My program here has taken a bit of a turn. Papa Pascal left two weeks ago now for a five-week trip to the States to celebrate his oldest son's graduation and spend time with his two other sons as well. As such, he, John and Charity, and I decided that it would be best if I spend the time he is away focusing on some other interesting and exciting opportunities that are available to me here. The biggest and baddest is the opportunity to spend some time in Maluku, one of Kinshasa's 24 districts, with a women's NGO called ALFEMADEC - Alliance des Femmes de Maluku pour Développement Communautaire (Alliance of the Women of Maluku for Community Development). Maluku, about 90 km outside the main city, is a small but spectacular paradise surrounded by the Congo River. For about five years, the rebel army of Jean Pierre Mbemba (now on trial in The Hague for war crimes and crimes against humanity) terrorized the community. Mbemba was, believe it or not, also one of the candidates in the 2006 presidential elections here.

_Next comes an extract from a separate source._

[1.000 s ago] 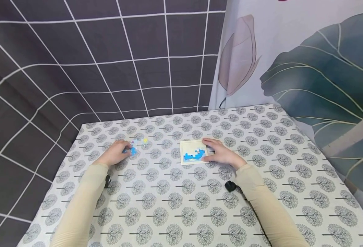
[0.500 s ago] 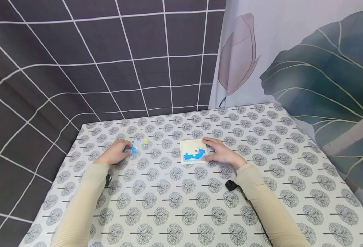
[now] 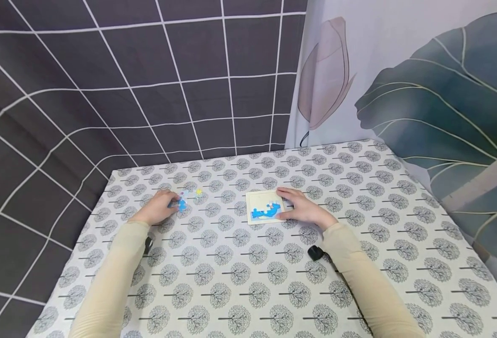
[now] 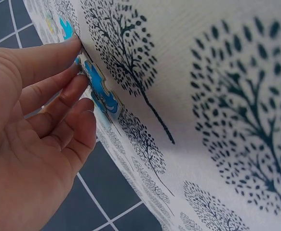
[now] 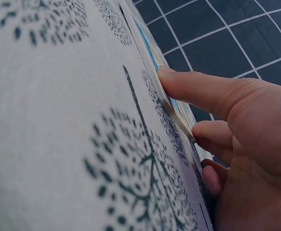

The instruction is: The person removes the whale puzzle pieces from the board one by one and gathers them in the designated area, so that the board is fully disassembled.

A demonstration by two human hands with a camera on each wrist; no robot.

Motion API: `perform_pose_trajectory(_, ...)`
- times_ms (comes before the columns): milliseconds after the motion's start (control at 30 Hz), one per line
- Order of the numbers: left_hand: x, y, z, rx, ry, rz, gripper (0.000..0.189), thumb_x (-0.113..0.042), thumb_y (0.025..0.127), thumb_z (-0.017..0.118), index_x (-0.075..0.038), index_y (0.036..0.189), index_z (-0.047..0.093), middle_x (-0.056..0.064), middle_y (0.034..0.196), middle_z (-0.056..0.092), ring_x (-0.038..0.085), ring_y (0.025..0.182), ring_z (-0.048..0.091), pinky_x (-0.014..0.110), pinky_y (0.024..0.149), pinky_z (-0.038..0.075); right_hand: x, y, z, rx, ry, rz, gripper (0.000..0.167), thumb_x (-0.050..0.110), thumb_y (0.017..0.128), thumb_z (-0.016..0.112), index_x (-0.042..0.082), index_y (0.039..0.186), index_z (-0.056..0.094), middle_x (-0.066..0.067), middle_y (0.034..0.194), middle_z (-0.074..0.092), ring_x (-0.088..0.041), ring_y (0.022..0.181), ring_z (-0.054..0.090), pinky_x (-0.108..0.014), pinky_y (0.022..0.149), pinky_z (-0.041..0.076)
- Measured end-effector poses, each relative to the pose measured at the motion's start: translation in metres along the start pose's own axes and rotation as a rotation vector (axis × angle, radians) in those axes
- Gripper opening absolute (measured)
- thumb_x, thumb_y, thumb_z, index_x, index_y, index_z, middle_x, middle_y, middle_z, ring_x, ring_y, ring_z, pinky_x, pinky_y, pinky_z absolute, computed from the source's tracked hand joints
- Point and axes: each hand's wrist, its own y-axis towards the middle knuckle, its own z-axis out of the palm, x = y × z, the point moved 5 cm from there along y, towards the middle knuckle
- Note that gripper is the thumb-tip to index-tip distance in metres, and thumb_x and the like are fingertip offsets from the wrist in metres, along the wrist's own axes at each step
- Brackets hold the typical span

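Observation:
A small cream puzzle tray (image 3: 256,199) lies flat near the table's middle. Blue pieces (image 3: 262,214) fill its lower part, while the upper part shows bare backing. My right hand (image 3: 305,210) grips the tray's right side, thumb at the near part and fingers at the far corner; its edge (image 5: 178,119) shows between them in the right wrist view. To the left, my left hand (image 3: 157,209) has thumb and fingertips on a blue puzzle piece (image 3: 182,205), seemingly pinching its edge. Another blue piece (image 4: 101,89) lies beside the fingertips. A piece with a yellow sun (image 3: 199,191) lies just beyond.
A white cloth printed with grey trees (image 3: 240,277) covers the table. A dark gridded curtain (image 3: 155,103) hangs behind and at left, a floral curtain (image 3: 434,103) at right. A black wrist device (image 3: 315,252) sits by the right sleeve.
The blue piece at the left fingertips has shifted very slightly. Both hands and the tray stay in nearly the same places; the head view tilts a little.

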Motion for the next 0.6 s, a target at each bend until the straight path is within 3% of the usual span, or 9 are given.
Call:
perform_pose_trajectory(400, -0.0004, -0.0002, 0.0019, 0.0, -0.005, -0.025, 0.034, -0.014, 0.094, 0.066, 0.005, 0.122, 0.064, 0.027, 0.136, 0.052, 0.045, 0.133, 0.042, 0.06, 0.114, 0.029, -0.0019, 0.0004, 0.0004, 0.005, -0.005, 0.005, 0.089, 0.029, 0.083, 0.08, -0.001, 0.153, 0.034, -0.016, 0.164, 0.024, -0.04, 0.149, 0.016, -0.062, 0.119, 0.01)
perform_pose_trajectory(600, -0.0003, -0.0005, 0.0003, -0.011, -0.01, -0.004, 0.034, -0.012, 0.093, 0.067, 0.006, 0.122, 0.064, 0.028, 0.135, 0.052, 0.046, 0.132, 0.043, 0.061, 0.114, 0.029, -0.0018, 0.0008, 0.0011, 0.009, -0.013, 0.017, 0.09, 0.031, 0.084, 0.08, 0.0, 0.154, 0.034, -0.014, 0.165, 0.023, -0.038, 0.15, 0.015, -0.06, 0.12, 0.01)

After Kabila won (twice, I might add) there ended up being a showdown between the Congolese armed forces and Mbemba's army, in which the Congolese army also took part in the pillaging.

I imagine that by now, you all have heard reports of the use of rape as a tool of war in DRC. The women who founded ALFEMADEC - the mothers of ALFEMADEC - did so in an effort to try and serve the needs of the hundreds of filles-mères (young girls in their teens - children, really - who've ended up mothers) in Maluku; many of whom were raped, most of whom are orphans, and a great number of whom have been abandoned by their families or remaining family members. Most of the girls have never even set foot in a school. The mothers do everything they can for these girls, from teaching them literacy and re-literacy, to giving parenting and physical hygiene courses, to teaching them how to sew and cook in order to give them some means to support themselves. And I have been given the privilege and the honour of their time.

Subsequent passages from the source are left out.